I like the EU model. The regulators set a "bare minimum" set of requirements. They have much better minimums that North America, and the fares are (still) cheaper per kilometer travelled. Also, I love the penalty system when flights are late.
Company is valuable to us as a society in a fundamental way but is fucking us up in all sorts of unique ways: They might need to be a regulated utility.
Hopefully we can regulate them like California electricity and let one airline be active per airport and let them charge more than triple national rates.
Okay, but the process of underwriting an airline now somehow involves operating a successful credit card company. Which, you know, are not typically successful based upon operating excellence but upon rapaciousness of interest rates and merchant fees.
I'm not sure it's great to have important infrastructure operated this way. Other than regulation do you see a way out?
Because the amount anyone would actually pay is substantially below cost for most routes, but it's still a service that many people depend on (either directly or by the indirect economic impact of travel). It's a genuine force multiplier that is unaffordable without being subsidized; making it a utility would just shift the subsidy from credit card points programs to the government.
If airlines didn’t exist, people and goods would continue to move around the globe as they have done for thousands of years. There’s nothing magical about air travel (or any other transport mode) that makes it worthy of subsidy .
When something is that drastically different, it becomes different in kind. For example, if you have high network latency, you cannot jam (play live music) with friends remotely. If you have low latency, you can. Just because the difference is in a single value (I.e. net speed) doesn’t mean it doesn’t change the fundamental nature of what’s possible. Air travel makes the kind of business, shipping, and attendance possible that wouldn’t have been possible otherwise, because our collective lifetimes and risk tolerances are limited.

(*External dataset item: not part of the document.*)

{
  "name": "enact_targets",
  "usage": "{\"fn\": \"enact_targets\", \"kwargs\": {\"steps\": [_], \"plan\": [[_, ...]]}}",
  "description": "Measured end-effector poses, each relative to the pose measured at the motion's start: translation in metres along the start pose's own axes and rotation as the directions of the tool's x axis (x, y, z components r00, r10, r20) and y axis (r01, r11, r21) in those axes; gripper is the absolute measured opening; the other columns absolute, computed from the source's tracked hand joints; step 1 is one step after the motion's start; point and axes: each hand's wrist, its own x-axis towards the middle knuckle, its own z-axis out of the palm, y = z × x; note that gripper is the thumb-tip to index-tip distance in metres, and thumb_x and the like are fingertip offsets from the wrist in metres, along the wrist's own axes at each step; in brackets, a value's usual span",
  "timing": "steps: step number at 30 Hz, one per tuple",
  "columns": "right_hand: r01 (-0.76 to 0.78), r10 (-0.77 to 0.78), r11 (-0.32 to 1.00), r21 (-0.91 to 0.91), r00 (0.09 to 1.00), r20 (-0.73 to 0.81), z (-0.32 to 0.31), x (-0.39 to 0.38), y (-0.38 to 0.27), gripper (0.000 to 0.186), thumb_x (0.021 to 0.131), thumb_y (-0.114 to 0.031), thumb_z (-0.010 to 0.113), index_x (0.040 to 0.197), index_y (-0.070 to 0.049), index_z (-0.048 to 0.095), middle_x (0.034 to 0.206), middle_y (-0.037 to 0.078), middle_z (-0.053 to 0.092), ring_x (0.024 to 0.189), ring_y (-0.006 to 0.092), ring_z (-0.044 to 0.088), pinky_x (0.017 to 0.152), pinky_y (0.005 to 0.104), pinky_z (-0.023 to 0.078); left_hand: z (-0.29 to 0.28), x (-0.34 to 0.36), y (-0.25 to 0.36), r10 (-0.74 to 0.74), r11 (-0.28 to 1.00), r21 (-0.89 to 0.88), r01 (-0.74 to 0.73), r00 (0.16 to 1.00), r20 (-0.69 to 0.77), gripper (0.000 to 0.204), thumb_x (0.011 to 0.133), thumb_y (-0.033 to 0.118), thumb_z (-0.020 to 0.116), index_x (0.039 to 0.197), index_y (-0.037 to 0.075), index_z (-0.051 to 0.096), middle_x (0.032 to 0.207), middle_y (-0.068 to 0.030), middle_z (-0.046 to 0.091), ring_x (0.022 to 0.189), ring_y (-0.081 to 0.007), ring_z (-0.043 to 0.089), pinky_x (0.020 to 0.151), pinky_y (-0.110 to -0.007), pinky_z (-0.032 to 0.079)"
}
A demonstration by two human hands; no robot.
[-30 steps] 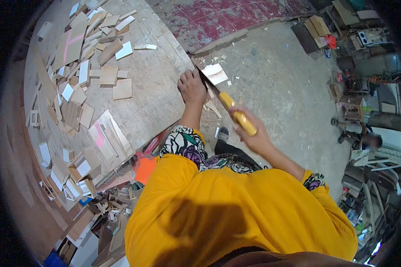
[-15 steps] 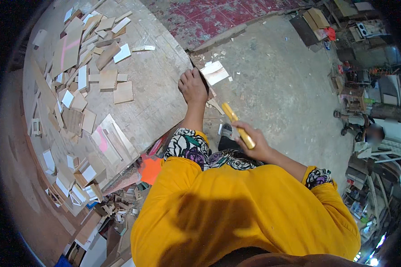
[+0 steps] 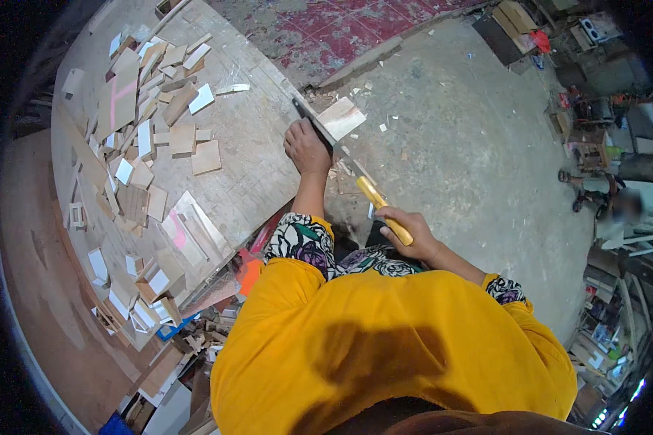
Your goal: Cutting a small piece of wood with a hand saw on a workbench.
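My right hand [image 3: 413, 233] is wrapped round the yellow handle [image 3: 374, 192] of a tool with a long, narrow grey blade [image 3: 313, 117]. Whether it is a saw or a long knife I cannot tell. The blade slants across the corner of the worktable [image 3: 250, 159], just beyond my left hand [image 3: 308, 147]. That hand rests at the table edge with its fingers curled, and what lies under them is hidden. Close past the blade is a pale flat wood piece [image 3: 341, 118]; whether it touches the blade is unclear.
Wood offcuts [image 3: 183, 138], some white-faced, are heaped over the table's left side. Wood chips [image 3: 383, 127] dot the concrete floor [image 3: 471, 159]. An orange thing [image 3: 248, 277] and more scraps sit below the table edge. Another person [image 3: 617, 203] is at the far right.
The blade, seen nearly edge-on before, now shows its length across the table corner. The view has shifted slightly, and the pale wood piece sits at a different angle. Both hands keep their places.
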Motion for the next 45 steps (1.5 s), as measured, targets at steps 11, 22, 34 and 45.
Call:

Listen, I'm the type of fella who'd gladly take the Amtrak from the East Bay to Portland, 18 hours each way, and I'm telling you even I'd do so only as a novelty. If I actually had somewhere to be, spending basically an entire day on a train would be a non-starter. And that's just on the same coast! If I had to take the Amtrak back east to see my family for the holidays I would probably just not go. My travel to the other coast (not to mention back to the country where I was born, an additional ocean's worth of distance) would only be worth the trip for like a life change or a death in the family.
I'm clearly not the only one who thinks so, judging by both Amtrak ridership statistics and the cost ineffective nature of my attempts to travel on it.
People and goods have travelled around the world long for thousands of years before air air travel and train travel. And people have made decisions above the trade-offs of travel to see family for thousands of years before air travel and train travel.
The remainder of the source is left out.